# Neo Bank Data Preparation Notebook

The purpose of this notebook is to clean the dataset and create the features used in the train/test datasets

In [99]:
import os
import pandas as pd
import numpy as np
import seaborn as sns
import matplotlib.pyplot as plt
from datetime import datetime
from sklearn.model_selection import train_test_split
from sklearn.preprocessing import LabelEncoder, StandardScaler
from sklearn.metrics import classification_report, confusion_matrix
from datetime import timedelta

### Load historical (2008-2023) dataset used to train the model

In [100]:
import pandas as pd

dataframes = []

for year in range(2008, 2023):
    file_path = f"../data/train_{year}.parquet"
    try:
        df = pd.read_parquet(file_path)
        dataframes.append(df)
    except Exception as e:
        print(f"Failed to read file {file_path}: {e}")
if dataframes:
    combined_train_raw_df = pd.concat(dataframes, ignore_index=True)
    print(f"Total rows in the combined DataFrame: {len(combined_train_raw_df)}")
else:
    print("No files were successfully read.")

Total rows in the combined DataFrame: 3518453


### Load test dataset (2024)

In [102]:
file_path = f"../data/test.parquet"
test_raw_df = pd.read_parquet(file_path)
print(len(test_raw_df))

1360472


### Data Cleaning

In [103]:
# drop unrealistic records of atm transfer out

# current justification: it's not realisitc that someone can transfer money out of an ATM thousands of times in single day also it accounts for tiny 
# TODO: find a source to backup the reasoning for removing this data

initial_count = len(combined_train_raw_df)

# drop records with more than 10 atm transfer outs
filtered_df = combined_train_raw_df.drop(combined_train_raw_df[combined_train_raw_df['atm_transfer_out'] > 10].index)

# Calculate dropped records
dropped_count = initial_count - len(filtered_df)
percentage_dropped = (dropped_count / initial_count) * 100

print(f"Records dropped: {dropped_count}")
print(f"Percentage of dataset removed: {percentage_dropped:.2f}%")

combined_train_raw_df = filtered_df

Records dropped: 1373
Percentage of dataset removed: 0.04%


In [104]:
# drop unrealistic records of atm transfer out

# current justification: it's not realisitc that someone can transfer money out of an ATM thousands of times in single day also it accounts for tiny 
# TODO: find a source to backup the reasoning for removing this data

initial_count = len(test_raw_df)

# drop records with more than 10 atm transfer outs
filtered_df = test_raw_df.drop(test_raw_df[test_raw_df['atm_transfer_out'] > 10].index)
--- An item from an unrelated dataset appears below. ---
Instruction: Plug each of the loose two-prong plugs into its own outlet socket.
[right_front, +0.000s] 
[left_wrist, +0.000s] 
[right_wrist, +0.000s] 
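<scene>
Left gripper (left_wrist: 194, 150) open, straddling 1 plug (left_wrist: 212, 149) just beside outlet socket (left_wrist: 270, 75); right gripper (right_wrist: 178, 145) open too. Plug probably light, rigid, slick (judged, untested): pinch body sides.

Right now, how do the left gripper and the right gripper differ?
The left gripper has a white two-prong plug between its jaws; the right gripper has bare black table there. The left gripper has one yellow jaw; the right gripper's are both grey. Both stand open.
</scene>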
# Calculate dropped records
dropped_count = initial_count - len(filtered_df)
percentage_dropped = (dropped_count / initial_count) * 100

print(f"Records dropped: {dropped_count}")
print(f"Percentage of dataset removed: {percentage_dropped:.2f}%")

test_raw_df = filtered_df

Records dropped: 316
Percentage of dataset removed: 0.02%


In [105]:
# drop unrealistic records of atm transfer in

# current justification: it's not realisitc that someone can transfer money out of an ATM thousands of times in single day also it accounts for tiny 
# TODO: find a source to backup the reasoning for removing this data

# drop records with more than 10 atm transfer ins
filtered_df = combined_train_raw_df.drop(combined_train_raw_df[combined_train_raw_df['atm_transfer_in'] > 10].index)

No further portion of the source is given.